Assignment ->
Your job with the data below: print everything from the line that holds "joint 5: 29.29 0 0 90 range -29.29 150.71" down to the line that holds "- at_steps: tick", ends included, exactly, and nothing else.

Data supplied ->
--- START ---
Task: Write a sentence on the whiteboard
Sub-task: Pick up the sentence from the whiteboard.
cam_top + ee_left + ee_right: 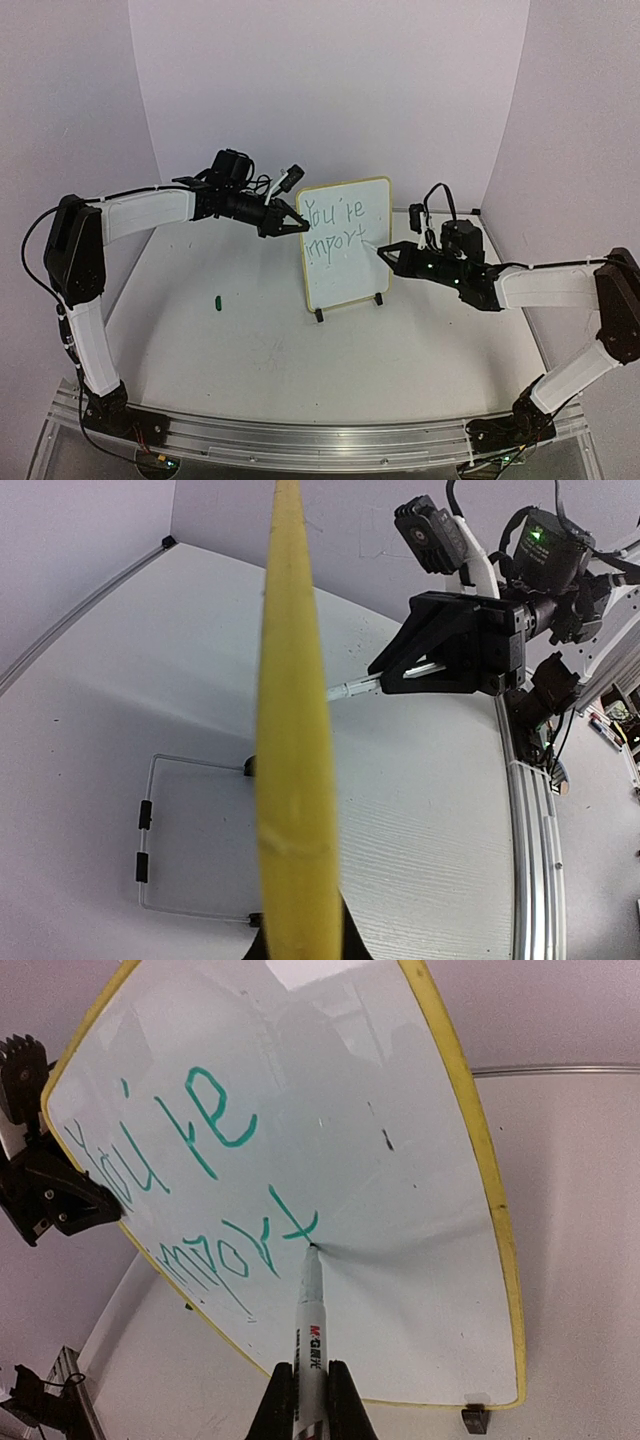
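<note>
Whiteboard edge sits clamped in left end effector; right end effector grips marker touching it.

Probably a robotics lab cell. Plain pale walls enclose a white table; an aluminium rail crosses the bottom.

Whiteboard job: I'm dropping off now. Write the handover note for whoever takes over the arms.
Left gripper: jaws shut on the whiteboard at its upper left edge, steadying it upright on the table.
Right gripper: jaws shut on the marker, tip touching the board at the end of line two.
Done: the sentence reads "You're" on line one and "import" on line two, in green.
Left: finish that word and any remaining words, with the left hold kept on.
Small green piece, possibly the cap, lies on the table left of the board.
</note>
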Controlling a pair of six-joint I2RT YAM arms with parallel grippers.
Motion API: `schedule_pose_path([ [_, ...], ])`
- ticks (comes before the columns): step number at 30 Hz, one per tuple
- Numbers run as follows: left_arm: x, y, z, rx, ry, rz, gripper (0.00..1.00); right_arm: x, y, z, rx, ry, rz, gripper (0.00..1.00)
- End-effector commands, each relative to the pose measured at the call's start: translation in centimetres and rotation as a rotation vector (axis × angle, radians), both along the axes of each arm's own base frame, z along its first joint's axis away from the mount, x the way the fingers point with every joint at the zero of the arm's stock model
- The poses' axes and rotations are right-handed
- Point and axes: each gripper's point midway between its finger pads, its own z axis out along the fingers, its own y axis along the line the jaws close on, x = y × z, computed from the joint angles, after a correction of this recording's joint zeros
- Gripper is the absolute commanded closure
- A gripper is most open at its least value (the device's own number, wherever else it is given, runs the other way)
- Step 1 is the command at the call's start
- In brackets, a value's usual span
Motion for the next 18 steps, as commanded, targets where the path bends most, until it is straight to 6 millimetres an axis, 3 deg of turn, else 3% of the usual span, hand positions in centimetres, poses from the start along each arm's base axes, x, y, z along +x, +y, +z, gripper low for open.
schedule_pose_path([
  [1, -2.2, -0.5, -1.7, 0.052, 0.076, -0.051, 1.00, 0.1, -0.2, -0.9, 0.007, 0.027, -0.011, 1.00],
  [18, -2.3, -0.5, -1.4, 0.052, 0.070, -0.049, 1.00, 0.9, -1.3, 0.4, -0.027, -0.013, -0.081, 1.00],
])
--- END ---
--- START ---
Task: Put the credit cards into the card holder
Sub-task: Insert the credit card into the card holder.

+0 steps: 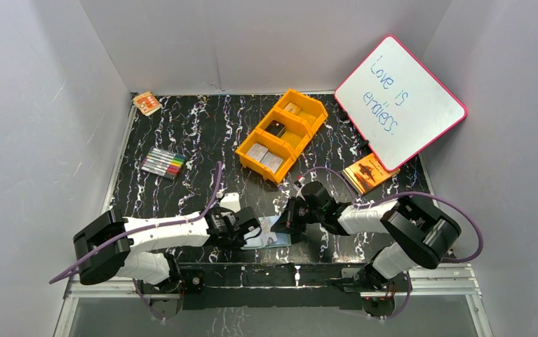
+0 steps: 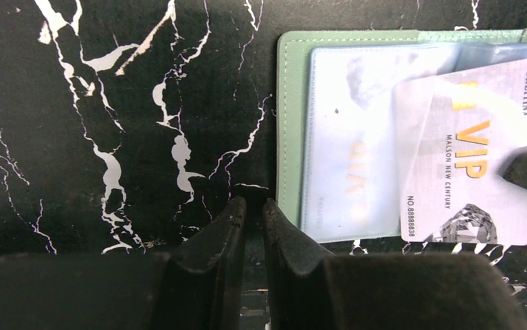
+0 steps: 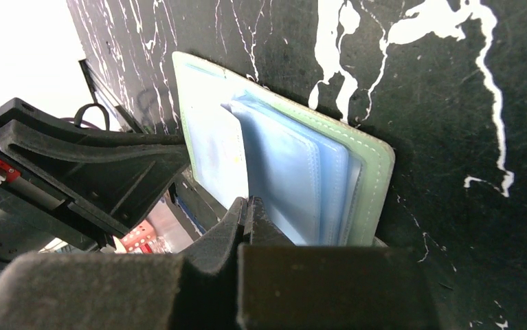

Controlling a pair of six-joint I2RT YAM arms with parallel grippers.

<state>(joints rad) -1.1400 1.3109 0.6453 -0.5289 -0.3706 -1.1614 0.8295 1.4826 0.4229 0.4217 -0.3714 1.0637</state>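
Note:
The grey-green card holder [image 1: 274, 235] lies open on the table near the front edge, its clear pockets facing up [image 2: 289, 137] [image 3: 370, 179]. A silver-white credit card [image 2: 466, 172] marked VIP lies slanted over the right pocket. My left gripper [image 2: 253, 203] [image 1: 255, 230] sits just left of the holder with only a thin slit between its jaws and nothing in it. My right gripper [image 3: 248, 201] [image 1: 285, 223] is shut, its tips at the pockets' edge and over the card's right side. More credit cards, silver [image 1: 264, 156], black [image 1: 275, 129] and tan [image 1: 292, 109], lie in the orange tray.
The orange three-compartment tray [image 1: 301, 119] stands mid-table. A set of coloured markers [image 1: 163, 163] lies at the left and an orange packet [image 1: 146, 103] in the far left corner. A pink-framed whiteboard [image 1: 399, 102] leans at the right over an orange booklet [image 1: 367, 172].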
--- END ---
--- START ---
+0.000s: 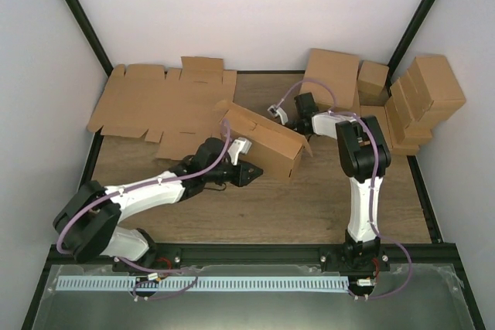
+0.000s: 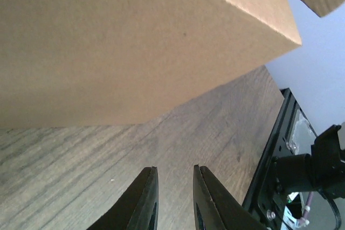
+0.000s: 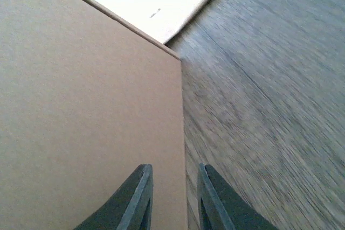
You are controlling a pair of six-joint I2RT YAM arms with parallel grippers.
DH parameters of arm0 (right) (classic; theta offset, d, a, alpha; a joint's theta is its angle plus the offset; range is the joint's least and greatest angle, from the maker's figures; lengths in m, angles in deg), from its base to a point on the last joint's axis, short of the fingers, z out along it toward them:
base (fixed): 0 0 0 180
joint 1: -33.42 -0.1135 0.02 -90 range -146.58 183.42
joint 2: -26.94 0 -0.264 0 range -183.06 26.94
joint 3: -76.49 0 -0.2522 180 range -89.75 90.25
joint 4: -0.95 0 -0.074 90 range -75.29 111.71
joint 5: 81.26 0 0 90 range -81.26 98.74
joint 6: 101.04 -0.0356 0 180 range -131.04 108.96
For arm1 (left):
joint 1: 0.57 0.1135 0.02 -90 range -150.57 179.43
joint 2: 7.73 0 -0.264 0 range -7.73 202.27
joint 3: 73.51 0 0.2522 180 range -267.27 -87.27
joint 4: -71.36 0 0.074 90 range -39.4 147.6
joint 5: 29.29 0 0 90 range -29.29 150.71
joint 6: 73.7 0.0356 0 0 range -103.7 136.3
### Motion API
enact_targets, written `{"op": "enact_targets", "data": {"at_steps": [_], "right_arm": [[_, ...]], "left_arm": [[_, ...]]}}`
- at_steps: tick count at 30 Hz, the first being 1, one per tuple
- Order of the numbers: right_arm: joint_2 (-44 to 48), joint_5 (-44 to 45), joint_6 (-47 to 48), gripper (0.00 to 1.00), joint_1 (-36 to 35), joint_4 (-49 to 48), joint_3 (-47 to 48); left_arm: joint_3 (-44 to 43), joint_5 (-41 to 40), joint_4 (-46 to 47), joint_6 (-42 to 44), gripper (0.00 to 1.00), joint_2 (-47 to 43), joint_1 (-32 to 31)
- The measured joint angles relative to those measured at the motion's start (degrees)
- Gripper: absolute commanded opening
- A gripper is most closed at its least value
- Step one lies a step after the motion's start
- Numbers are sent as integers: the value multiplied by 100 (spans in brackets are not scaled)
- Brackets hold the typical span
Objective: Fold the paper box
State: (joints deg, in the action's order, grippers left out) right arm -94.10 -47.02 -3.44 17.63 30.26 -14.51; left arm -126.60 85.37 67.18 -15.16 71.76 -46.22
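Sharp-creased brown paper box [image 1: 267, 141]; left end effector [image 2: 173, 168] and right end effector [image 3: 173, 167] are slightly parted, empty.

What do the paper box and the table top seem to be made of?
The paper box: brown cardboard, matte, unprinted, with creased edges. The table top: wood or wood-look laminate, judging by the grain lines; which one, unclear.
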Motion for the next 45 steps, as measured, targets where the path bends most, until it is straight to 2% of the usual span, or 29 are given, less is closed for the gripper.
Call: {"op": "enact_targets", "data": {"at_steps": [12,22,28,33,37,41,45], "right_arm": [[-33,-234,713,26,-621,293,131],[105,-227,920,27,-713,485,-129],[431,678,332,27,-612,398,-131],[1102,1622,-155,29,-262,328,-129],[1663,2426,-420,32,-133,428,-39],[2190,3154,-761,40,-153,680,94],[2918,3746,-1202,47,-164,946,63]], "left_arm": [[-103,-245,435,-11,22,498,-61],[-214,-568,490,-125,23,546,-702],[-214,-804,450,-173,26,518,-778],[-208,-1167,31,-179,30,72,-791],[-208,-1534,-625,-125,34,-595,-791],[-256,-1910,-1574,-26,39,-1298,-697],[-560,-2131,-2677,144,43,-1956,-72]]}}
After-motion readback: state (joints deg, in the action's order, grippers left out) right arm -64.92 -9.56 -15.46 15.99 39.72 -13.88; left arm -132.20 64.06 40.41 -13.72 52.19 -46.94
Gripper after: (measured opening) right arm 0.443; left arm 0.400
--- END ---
Response to this exercise ->
joint 5: 29.29 0 0 90 range -29.29 150.71
joint 6: 73.7 0.0356 0 0 range -103.7 136.3
### Motion API
enact_targets, written `{"op": "enact_targets", "data": {"at_steps": [_], "right_arm": [[_, ...]], "left_arm": [[_, ...]]}}`
- at_steps: tick count at 30 Hz, the first being 1, one per tuple

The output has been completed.